Der erweiterte Blickwinkel hat wenig mit den klassischen Aufgaben einer Security-Abteilung zu tun. Letztere ist mit den bestehenden Anforderungen bei zu wenig Personal, zunehmend komplexer werdenden Aufgaben und dem Kostendruck ohnehin überlastet und steht jeder zusätzlichen Aufgabe kritisch gegenüber.

Manche Unternehmen denken darüber nach, eine eigene Security-Stabsstelle zu schaffen, die den ganzheitlichen Blick auf die Informationssicherheit richtet. Entscheidend für den Erfolg ist weniger die organisatorische Aufhängung des Themas als vielmehr die Verankerung in der Unternehmenskultur. Der Schritt von der IT-Security zur Informationssicherheit ist auch psychologisch zu vollziehen.

Insofern kommt dem Management, den Führungskräften und den Sicherheitsverantwortlichen eine Vorbildfunktion zu. Solange sie das Thema nicht aktiv vorleben, wird es von der Belegschaft kaum übernommen werden. Auch Awareness-Kampagnen können sehr förderlich für die Unternehmenskultur sein, weil sie das Gefühl "wir gehören zusammen" fördern. Sie funktionieren aber nur, wenn sie richtig kommuniziert werden und sie benötigen Zeit.

In der Kommunikation liegt der Schlüssel zum Erfolg

Für die Arbeit des CISOs ist es wichtig, wie er mit dem Management kommuniziert und wie er im Unternehmen vernetzt ist. Er sollte in der Lage sein, das Management mit den entscheidenden Argumenten wie Business-Effizienz oder Schutz vor Restriktionen zu überzeugen. Eine wesentliche Voraussetzung dafür ist, dass er sich mit der Geschäftsleitung regelmäßig austauscht und in der Lage ist, auf Augenhöhe zu kommunizieren und seine Strategie zu erklären.

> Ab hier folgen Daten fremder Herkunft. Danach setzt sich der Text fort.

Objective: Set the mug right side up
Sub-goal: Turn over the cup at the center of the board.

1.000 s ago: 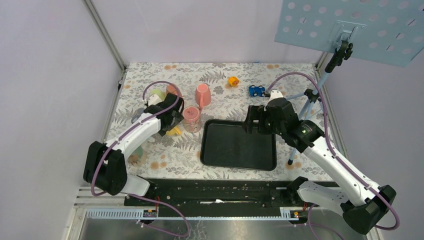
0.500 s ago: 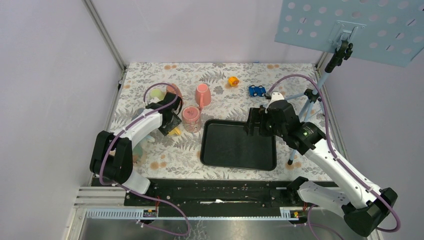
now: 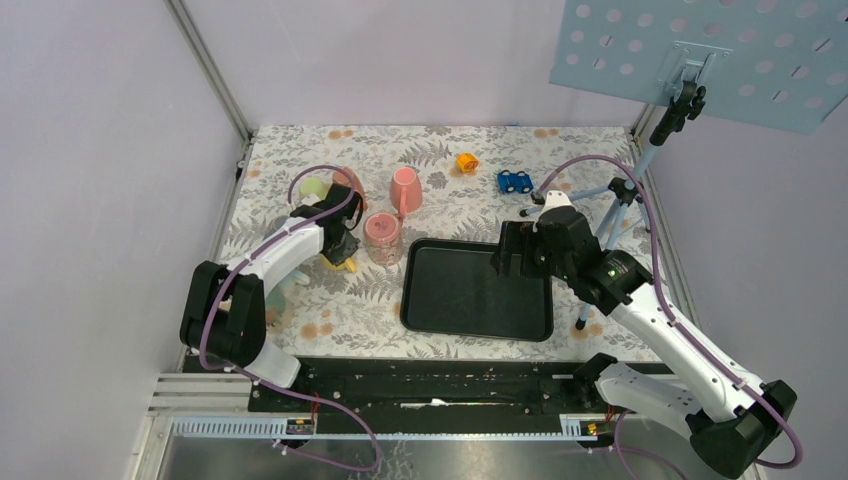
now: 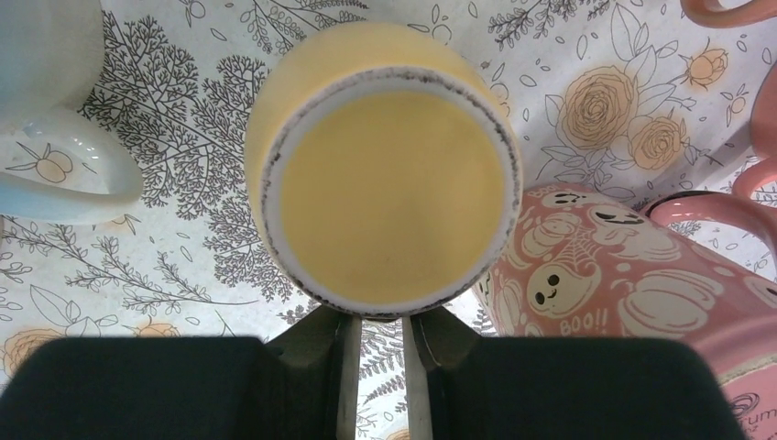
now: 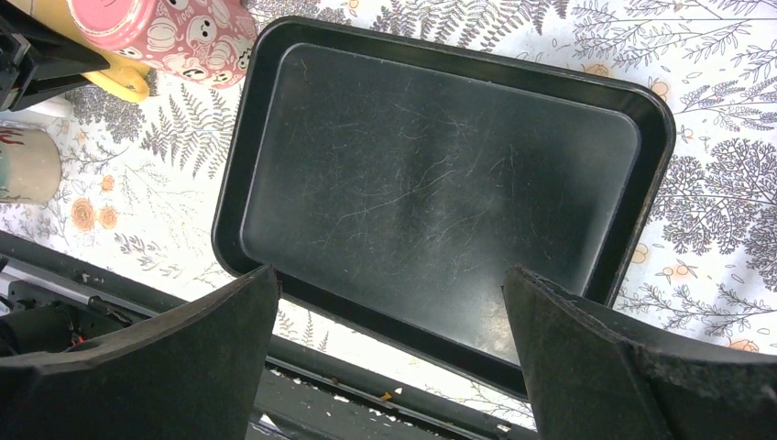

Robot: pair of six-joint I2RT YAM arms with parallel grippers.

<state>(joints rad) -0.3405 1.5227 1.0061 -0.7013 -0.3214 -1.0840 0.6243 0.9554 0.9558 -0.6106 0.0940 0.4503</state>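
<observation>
The yellow mug (image 4: 389,183) stands upside down on the floral cloth, its white-ringed base facing up; it also shows as a yellow patch (image 3: 346,264) in the top view. Its handle (image 5: 128,87) sticks out beside the left arm's black head. My left gripper (image 4: 377,316) reaches in at the mug's near side with its fingers pinched to a narrow slit, their tips hidden under the mug's edge where the handle sits. My right gripper (image 5: 389,302) hangs wide open above the black tray (image 3: 475,290), holding nothing.
A pink ghost-print mug (image 4: 632,275) lies against the yellow mug's right side. A pale mug (image 4: 55,137) sits to its left, and a pink cup (image 3: 405,188) stands behind. An orange toy (image 3: 467,161), a blue car (image 3: 514,181) and a tripod (image 3: 620,200) are at the back right.
My left gripper has dropped toward the yellow mug and its fingers have closed from wide apart to a narrow slit. The right arm has drifted slightly toward the near side over the tray.
</observation>
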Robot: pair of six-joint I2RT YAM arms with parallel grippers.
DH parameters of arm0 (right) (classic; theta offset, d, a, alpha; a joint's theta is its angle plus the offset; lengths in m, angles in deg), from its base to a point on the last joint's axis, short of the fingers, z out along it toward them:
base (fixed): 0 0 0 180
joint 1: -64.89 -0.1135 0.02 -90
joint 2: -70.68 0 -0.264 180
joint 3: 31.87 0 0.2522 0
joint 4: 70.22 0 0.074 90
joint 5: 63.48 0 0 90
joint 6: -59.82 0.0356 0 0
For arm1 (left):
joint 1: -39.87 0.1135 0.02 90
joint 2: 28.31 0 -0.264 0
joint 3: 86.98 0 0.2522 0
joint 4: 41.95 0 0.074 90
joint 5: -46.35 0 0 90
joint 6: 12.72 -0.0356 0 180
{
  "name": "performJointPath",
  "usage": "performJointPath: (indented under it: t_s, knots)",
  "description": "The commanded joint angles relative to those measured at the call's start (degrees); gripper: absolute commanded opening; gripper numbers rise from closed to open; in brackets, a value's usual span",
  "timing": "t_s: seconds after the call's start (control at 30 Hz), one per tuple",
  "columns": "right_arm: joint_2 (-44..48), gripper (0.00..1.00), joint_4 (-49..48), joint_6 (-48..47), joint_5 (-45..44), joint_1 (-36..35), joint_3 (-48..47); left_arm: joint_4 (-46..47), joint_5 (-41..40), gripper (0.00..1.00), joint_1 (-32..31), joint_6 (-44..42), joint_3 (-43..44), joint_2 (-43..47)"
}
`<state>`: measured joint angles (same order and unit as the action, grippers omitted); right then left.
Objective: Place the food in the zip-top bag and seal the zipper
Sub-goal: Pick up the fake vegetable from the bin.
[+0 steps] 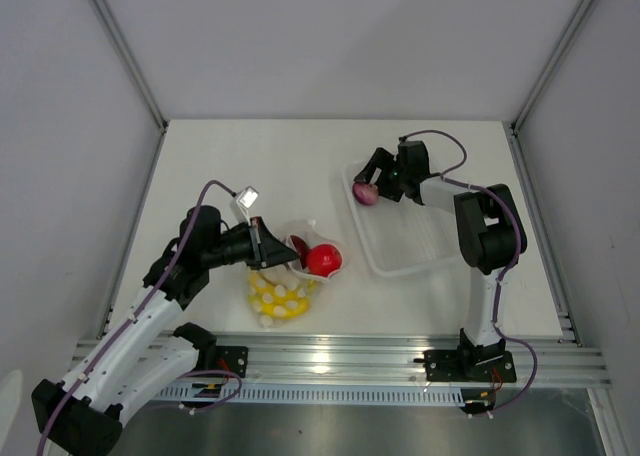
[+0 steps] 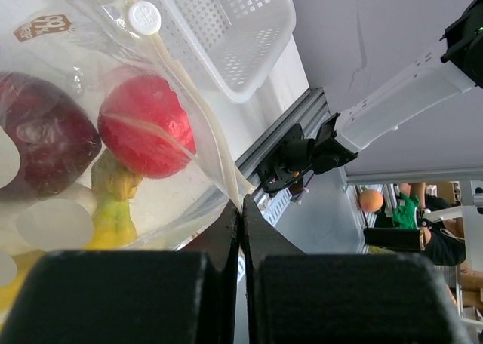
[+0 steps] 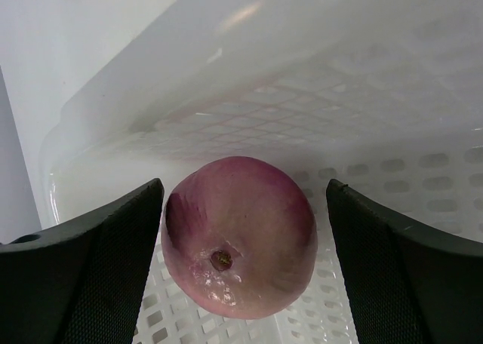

Auch gegenüber den Mitarbeitern wird er mit Awareness-Maßnahmen nur dann einen nachhaltigen Erfolg erzielen, wenn er kommunikative Menschen in die Abteilung einbindet oder die Maßnahmen mit professionellen Kommunikatoren umsetzt. Ein CISO braucht außerdem auch Mut, etwas Neues zu tun und kreative Wege zu gehen.